Task description
Below are the entries; return every line among them that holds the word "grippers".

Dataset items

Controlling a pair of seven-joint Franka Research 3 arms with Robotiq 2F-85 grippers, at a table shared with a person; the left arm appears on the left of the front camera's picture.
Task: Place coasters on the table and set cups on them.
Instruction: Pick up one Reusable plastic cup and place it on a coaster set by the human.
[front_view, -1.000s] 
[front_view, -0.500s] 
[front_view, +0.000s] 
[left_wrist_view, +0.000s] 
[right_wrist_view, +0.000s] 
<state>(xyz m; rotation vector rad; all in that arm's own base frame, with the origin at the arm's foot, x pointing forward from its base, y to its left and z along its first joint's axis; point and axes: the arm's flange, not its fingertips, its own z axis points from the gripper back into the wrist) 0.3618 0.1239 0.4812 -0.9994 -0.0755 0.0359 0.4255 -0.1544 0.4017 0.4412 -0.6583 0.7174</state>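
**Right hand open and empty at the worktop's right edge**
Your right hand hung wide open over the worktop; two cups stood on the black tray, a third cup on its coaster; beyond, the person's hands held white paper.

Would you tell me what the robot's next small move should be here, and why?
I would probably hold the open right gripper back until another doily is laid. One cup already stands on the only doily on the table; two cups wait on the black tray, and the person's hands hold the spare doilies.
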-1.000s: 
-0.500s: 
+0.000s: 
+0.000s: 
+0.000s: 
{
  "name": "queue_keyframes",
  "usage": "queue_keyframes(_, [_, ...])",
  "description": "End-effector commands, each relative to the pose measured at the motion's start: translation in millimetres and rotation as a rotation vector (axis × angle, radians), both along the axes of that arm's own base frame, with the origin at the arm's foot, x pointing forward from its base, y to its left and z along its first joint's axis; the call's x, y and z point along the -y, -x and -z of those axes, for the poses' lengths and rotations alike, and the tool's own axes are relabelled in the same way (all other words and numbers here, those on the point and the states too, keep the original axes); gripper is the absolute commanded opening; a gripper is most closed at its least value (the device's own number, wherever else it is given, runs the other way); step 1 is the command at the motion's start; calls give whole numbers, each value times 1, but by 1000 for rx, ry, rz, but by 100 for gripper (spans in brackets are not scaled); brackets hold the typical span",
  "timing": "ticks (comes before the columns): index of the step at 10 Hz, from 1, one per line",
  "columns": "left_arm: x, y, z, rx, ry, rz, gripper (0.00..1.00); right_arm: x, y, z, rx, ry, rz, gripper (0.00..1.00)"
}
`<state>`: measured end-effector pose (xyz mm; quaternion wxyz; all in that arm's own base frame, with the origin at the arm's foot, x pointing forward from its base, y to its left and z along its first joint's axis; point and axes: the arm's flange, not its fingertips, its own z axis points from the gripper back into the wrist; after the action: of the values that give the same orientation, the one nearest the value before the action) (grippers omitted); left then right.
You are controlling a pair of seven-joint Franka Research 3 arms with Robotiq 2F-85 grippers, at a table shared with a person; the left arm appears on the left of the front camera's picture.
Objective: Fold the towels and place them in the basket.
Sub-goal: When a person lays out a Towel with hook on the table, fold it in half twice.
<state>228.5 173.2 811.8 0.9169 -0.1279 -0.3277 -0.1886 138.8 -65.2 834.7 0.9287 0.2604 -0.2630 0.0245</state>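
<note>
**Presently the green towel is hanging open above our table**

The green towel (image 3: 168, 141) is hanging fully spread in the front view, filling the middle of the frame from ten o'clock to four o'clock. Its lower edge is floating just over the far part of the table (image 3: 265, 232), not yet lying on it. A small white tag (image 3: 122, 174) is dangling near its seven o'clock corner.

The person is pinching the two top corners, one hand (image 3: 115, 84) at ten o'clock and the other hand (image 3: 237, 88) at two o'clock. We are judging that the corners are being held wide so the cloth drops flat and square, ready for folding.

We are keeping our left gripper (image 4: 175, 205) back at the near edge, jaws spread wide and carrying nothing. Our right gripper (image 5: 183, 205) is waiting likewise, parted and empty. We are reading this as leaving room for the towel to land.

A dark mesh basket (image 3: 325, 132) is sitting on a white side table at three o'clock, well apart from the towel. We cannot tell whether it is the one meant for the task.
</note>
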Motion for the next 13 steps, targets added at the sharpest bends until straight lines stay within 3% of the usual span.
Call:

Answer to this task
Controlling a pair of seven-joint Franka Research 3 arms with Robotiq 2F-85 grippers, at a table shared with a person; the left arm appears on the left of the front camera's picture.
`<state>`: measured end-effector pose (xyz mm; quaternion wxyz; all in that arm's own base frame, with the origin at the arm's foot, x pointing forward from its base, y to its left and z along its first joint's axis; point and axes: the arm's flange, not its fingertips, its own z axis points from the gripper back into the wrist; after the action: of the values that give the same orientation, the one nearest the value before the action) (grippers omitted); left then right.
You are controlling a pair of seven-joint Franka Research 3 arms with Robotiq 2F-85 grippers, at a table shared with a person; the left arm appears on the left of the front camera's picture.

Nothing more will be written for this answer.